With its massive housing shortage and skyrocketing home prices, Britain is in worse shape than the U.S., but we are racing to catch up. In The New York Times, Ezra Klein recently tried to puzzle out why the productivity of construction has not increased for 50 years. The main factor he cites is “paperwork, and paperwork, and more paperwork.” As an experienced construction manager told him, “There are so many people who want to have some say over a project. You have to meet so many parking spaces, per unit. It needs to be this far back from the sight lines. You have to use this much reclaimed water. You didn’t have 30 people sitting in a hearing room for the approval of a permit 40 years ago.” Another expert chimes in: “There are a lot of mouths at the trough that need to be fed to get anything started or done. So many people can gum up the works.”

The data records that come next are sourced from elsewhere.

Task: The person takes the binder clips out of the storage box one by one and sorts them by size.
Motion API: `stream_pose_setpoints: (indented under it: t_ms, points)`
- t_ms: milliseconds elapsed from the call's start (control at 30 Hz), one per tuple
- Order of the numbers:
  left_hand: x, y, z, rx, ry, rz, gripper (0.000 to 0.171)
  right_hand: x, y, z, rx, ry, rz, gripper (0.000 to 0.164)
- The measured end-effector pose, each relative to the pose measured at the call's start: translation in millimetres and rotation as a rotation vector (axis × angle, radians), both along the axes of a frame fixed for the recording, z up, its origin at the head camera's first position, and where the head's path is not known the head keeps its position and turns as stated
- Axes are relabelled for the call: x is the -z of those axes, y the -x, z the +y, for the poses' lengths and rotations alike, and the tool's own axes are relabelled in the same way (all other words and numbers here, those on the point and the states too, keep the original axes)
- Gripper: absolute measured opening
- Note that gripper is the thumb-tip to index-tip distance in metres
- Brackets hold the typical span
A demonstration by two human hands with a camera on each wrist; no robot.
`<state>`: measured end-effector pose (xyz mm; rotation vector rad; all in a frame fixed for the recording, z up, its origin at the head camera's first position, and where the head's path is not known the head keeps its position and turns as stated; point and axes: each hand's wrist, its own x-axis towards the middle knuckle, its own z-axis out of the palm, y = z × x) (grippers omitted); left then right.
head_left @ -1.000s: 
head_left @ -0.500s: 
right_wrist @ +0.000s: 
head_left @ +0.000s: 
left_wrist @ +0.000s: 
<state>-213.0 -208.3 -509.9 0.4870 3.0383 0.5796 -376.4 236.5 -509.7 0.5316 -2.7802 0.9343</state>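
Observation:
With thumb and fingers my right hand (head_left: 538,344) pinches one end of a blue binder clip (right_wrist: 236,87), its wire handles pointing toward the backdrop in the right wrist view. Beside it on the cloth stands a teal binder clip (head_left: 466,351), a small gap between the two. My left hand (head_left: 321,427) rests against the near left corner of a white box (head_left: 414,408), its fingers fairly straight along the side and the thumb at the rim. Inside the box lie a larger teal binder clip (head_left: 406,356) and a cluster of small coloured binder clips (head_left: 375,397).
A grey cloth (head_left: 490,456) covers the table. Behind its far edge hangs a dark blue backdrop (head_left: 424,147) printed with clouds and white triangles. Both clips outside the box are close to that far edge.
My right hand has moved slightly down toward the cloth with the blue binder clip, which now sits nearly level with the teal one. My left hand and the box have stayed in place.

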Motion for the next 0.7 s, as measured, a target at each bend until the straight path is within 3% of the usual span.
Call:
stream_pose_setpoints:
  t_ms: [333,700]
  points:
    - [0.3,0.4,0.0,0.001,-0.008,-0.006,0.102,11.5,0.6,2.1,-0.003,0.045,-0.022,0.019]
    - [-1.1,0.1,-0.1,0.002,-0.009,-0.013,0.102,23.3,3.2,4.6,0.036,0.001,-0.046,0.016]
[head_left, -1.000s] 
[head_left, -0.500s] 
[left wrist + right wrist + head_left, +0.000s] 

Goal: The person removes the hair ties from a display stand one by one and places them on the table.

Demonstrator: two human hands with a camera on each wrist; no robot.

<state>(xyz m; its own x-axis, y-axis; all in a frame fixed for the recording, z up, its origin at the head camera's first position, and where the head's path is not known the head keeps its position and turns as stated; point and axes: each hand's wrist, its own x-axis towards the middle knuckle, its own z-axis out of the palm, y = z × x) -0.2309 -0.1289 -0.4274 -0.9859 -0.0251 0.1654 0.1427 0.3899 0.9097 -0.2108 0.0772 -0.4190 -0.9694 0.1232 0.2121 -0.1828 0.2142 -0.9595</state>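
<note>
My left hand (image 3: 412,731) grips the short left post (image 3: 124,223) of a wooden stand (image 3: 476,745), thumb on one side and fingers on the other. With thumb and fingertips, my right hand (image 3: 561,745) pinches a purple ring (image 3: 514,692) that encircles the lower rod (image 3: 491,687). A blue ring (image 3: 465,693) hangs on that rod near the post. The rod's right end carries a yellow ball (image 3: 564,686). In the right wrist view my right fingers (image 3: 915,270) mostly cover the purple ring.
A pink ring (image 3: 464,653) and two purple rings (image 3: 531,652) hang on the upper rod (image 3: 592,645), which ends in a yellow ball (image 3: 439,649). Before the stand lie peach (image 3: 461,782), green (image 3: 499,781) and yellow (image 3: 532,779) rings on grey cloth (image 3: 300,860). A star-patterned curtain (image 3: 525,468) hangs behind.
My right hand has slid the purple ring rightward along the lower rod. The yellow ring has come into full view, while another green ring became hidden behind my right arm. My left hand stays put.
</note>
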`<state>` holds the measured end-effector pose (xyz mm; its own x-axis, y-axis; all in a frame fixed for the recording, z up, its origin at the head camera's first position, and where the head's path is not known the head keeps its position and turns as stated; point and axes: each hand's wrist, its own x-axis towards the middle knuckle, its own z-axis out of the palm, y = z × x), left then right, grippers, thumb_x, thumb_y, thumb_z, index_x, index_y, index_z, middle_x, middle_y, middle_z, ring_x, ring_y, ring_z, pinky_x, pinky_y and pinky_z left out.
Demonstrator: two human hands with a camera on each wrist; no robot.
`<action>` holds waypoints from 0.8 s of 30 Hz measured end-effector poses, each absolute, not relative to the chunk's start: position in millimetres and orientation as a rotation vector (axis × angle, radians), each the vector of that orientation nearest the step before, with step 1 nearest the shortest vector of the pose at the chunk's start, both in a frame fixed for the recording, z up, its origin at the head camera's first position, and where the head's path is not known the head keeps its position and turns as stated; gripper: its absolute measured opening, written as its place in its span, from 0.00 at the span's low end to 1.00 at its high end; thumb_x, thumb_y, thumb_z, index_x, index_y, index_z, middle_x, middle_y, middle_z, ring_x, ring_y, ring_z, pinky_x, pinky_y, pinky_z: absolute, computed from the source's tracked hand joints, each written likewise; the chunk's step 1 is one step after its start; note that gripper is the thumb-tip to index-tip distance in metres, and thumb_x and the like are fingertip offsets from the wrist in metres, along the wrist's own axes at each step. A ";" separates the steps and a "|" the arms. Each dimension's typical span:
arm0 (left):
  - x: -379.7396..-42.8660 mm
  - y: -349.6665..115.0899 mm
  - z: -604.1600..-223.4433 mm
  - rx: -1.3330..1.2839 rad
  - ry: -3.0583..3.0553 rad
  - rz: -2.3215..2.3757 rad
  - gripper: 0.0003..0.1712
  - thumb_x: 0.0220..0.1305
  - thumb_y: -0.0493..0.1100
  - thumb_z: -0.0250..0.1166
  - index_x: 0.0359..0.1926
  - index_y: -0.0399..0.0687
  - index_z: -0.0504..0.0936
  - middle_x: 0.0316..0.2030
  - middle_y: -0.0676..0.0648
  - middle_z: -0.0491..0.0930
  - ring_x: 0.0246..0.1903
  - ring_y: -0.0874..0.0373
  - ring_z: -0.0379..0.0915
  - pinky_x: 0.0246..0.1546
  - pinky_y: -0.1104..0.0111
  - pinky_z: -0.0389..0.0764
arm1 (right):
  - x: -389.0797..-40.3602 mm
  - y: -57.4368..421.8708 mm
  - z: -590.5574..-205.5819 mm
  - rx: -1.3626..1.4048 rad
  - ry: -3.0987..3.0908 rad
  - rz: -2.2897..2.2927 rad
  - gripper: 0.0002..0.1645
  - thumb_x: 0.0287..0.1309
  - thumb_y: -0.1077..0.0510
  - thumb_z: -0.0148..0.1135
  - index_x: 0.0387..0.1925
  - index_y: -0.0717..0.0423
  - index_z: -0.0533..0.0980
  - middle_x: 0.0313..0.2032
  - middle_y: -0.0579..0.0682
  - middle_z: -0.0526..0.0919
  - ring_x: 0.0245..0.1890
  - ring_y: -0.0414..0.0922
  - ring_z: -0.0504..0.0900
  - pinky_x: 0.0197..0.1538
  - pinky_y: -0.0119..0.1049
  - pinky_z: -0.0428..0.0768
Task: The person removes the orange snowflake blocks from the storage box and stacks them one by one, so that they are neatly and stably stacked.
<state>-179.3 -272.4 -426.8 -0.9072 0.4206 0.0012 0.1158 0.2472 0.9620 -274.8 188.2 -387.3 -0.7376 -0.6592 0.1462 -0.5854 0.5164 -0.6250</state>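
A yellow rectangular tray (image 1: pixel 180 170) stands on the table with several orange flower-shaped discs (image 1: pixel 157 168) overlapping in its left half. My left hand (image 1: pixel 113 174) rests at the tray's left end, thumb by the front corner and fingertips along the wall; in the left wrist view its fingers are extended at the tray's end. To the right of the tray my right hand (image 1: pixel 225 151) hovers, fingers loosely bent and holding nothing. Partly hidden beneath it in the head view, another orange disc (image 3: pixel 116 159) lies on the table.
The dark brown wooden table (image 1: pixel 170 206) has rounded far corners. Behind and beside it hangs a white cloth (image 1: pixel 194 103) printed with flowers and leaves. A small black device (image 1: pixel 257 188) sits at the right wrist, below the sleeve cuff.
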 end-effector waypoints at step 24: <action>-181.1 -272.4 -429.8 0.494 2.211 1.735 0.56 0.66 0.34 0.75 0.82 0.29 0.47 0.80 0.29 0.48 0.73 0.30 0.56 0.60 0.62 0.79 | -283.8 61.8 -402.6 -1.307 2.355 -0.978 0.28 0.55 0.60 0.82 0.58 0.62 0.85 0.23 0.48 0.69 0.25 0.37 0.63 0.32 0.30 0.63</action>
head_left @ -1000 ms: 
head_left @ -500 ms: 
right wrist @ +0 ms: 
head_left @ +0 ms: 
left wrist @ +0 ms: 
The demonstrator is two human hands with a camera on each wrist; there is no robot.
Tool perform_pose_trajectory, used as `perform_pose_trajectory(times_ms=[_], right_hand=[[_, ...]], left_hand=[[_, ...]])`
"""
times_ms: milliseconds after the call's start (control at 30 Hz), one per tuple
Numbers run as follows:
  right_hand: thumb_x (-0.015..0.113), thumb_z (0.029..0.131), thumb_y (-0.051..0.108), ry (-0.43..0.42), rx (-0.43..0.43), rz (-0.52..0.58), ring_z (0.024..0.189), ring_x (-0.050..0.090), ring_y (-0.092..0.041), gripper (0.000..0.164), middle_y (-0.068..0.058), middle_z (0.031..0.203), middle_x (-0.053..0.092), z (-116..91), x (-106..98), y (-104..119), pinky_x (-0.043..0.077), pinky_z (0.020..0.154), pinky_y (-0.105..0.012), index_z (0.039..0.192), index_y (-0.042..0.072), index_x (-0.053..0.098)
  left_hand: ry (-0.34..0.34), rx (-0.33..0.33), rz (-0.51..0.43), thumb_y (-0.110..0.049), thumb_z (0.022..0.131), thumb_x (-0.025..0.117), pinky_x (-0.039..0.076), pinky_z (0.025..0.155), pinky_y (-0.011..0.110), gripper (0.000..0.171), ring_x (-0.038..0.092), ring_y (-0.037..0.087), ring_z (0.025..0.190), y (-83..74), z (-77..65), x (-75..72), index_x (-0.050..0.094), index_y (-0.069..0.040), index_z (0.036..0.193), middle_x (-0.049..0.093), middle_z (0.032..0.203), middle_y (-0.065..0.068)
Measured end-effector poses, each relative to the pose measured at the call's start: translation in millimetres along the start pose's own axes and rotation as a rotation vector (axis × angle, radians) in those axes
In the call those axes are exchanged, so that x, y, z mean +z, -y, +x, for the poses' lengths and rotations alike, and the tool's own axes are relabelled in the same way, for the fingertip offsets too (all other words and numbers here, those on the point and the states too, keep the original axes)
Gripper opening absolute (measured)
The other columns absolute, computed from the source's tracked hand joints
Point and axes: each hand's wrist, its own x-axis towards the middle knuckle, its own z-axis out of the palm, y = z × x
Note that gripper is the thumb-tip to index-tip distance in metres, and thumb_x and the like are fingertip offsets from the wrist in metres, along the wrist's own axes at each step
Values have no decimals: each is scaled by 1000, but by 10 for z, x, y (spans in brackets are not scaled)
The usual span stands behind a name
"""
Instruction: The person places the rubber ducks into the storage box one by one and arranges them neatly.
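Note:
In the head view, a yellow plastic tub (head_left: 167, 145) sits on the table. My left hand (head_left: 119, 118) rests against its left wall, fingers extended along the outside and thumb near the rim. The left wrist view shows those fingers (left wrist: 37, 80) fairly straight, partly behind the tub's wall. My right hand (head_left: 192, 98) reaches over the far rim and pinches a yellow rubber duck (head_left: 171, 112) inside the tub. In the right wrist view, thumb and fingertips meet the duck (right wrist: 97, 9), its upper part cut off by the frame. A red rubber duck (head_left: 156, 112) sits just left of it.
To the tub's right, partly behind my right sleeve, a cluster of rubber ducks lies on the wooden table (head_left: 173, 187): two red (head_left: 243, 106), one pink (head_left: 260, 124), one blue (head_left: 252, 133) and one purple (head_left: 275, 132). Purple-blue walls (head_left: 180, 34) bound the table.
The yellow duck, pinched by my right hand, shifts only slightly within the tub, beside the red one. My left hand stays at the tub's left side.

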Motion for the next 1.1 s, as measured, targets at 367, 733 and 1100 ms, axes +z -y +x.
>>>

It’s the same village mentality that Clarkson collided with in the Cotswolds, and it goes beyond housing. The Cato Institute’s Scott Lincicome recently noted certificate-of-need regulations that have healthcare providers “fighting each other to win regulatory permission to build hospitals and add beds in rapidly-growing areas that now lack services.” Or consider the CHIPS Act, which is supposed to bring semiconductor manufacturers back to the U.S. but then imposes a whole series of mandates on them, including “to ensure affordable child care for their workers, limit stock buybacks, and share certain excess profits with the government.” And we wonder why no one was building microchips in the U.S. before now.
The Village Virus
I said that “Clarkson’s Farm” would show us everything that is suppressing our growth and vibrancy, but there is one last piece of the puzzle. In December, in the least surprising development ever, Jeremy Clarkson said something very mean about Meghan Markle, the actress turned duchess turned attention-hungry reality TV star. A lot of people are saying mean things about Markle and her husband these days, but Clarkson’s words were particularly hyperbolic and crude—like I said, he’s an abrasive loudmouth—and then he made the additional mistake of issuing a groveling apology, which just made his critics smell blood.
So, a different kind of village council cracked down—the village council of progressive Twitter and the Great Harry and Meghan Culture War. Since hyperbole must be answered with hyperbole, Clarkson was promptly denounced as a bigot and a misogynist, and Amazon announced that it would no longer carry Season 3 of “Clarkson’s Farm,” despite Season 2 being a huge hit. The narrow-minded conformism that used to be derided as the “village virus” of small towns has now found a home on social media, where it employs the same old technique of mass ostracism.
That is what connects the canceling of Clarkson’s restaurant to the canceling of his show. It is what connects the stifling NIMBYism of economic regulations with the “cancel culture” of our public discourse. We have made social conformity into our primary goal and placed it in the way of doing and creating.
This is why we can’t build diddly squat.